To gain more insight into the catalytic mechanism, we have used DFT to determine the relevant transition states and intermediates for the complete reaction pathway of the hydrolysis of the β-1,4 glycosidic bond. Structures were optimized at the B3LYP/6-31+G(d,p) level of theory both in vacuum and in a continuum solvation model in water using Gaussian 09 [2]. These calculations were done with a generic six-carbon sugar dimer, and repeated with cellobiose dimer and xylose dimer models. The entire glycoside hydrolase reaction pathway is comprised of two transition states and one metastable intermediate.  From the optimized structures, an energy landscape was constructed for each system. A continuum solvation model was applied, and observed to decrease both transition state barriers 4-10 kcal/mol. The overall barrier height is 24.3 kcal/mol for the generic model.  The impact of the enzyme environment in creating catalytic properties is examined by comparing these results to the uncatalyzed reaction using water and hydroxide ions.

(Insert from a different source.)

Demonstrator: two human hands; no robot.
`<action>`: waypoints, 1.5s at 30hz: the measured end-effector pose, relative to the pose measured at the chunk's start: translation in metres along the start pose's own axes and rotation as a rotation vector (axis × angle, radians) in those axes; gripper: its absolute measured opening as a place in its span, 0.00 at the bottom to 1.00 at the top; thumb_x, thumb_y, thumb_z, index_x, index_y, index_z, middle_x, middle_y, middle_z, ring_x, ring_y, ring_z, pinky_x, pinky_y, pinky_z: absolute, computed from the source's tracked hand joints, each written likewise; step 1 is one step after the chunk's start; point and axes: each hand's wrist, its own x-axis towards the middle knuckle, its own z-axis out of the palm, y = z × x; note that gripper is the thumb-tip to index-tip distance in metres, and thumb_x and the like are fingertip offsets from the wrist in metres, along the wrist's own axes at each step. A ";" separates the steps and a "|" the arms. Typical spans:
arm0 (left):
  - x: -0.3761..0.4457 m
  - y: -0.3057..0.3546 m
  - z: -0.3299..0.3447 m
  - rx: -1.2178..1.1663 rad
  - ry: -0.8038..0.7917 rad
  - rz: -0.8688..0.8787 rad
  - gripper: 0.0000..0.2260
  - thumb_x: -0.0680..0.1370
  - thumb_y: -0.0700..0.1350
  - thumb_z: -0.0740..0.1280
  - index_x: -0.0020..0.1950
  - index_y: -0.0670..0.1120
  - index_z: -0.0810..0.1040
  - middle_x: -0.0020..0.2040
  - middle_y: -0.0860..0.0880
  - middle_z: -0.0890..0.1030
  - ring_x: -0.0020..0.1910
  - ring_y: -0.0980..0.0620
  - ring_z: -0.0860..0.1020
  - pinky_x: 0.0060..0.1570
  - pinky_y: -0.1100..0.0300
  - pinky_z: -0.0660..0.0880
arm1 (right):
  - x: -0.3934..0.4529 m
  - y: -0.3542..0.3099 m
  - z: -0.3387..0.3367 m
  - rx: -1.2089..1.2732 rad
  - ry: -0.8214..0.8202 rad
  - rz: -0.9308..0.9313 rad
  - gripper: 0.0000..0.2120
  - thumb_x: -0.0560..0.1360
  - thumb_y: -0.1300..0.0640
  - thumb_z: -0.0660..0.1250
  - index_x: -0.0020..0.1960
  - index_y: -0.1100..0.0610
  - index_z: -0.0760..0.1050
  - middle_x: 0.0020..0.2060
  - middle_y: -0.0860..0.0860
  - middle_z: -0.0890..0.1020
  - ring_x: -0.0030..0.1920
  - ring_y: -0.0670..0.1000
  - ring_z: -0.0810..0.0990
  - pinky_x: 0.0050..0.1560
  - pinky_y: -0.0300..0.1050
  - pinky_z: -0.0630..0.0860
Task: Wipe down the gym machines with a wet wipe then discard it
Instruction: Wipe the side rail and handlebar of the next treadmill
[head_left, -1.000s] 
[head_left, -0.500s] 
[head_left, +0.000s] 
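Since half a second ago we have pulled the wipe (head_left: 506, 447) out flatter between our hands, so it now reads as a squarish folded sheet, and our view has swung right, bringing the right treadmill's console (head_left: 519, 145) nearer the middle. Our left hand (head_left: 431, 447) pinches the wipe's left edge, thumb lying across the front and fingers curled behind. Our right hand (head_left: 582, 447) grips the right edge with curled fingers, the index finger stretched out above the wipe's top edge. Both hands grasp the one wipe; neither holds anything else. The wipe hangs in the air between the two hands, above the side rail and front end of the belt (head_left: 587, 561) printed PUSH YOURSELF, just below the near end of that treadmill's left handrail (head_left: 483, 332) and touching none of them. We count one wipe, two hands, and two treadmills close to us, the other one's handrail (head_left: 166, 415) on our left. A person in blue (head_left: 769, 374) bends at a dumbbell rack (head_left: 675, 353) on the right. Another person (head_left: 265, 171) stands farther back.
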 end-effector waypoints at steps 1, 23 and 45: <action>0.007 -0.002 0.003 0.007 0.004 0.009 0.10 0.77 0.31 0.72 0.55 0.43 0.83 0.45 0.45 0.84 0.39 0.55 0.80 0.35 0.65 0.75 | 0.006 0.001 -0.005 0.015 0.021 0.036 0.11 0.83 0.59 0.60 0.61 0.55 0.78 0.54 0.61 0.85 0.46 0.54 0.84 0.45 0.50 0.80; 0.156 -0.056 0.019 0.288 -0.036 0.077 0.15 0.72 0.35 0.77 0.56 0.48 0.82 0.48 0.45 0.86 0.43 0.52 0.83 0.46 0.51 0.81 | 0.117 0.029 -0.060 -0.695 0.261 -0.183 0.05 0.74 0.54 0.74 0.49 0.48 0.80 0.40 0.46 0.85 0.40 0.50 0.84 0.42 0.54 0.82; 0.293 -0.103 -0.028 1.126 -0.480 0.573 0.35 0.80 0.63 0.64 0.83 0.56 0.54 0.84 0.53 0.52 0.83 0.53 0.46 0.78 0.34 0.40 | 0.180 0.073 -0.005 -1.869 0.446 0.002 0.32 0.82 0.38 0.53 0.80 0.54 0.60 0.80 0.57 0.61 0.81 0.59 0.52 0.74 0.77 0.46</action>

A kinetic analysis with Campbell’s degree of rate control is used to study the relative importance of the intermediates and two barrier heights.  We have also studied the effect of the model amino acid groups in the reaction pathway and developed quantitative structure-property relationships that relate the energetics and structures. 

References

[1] Dodd and Cann. Enzymatic deconstruction of xylan for biofuel production. GCB Bioenergy (2009) vol. 1 (1) pp. 2-17

[2] Frisch, M. J., et al. 2009. Gaussian 09, Revision A.1. Gaussian, Inc., Wallingford, CT.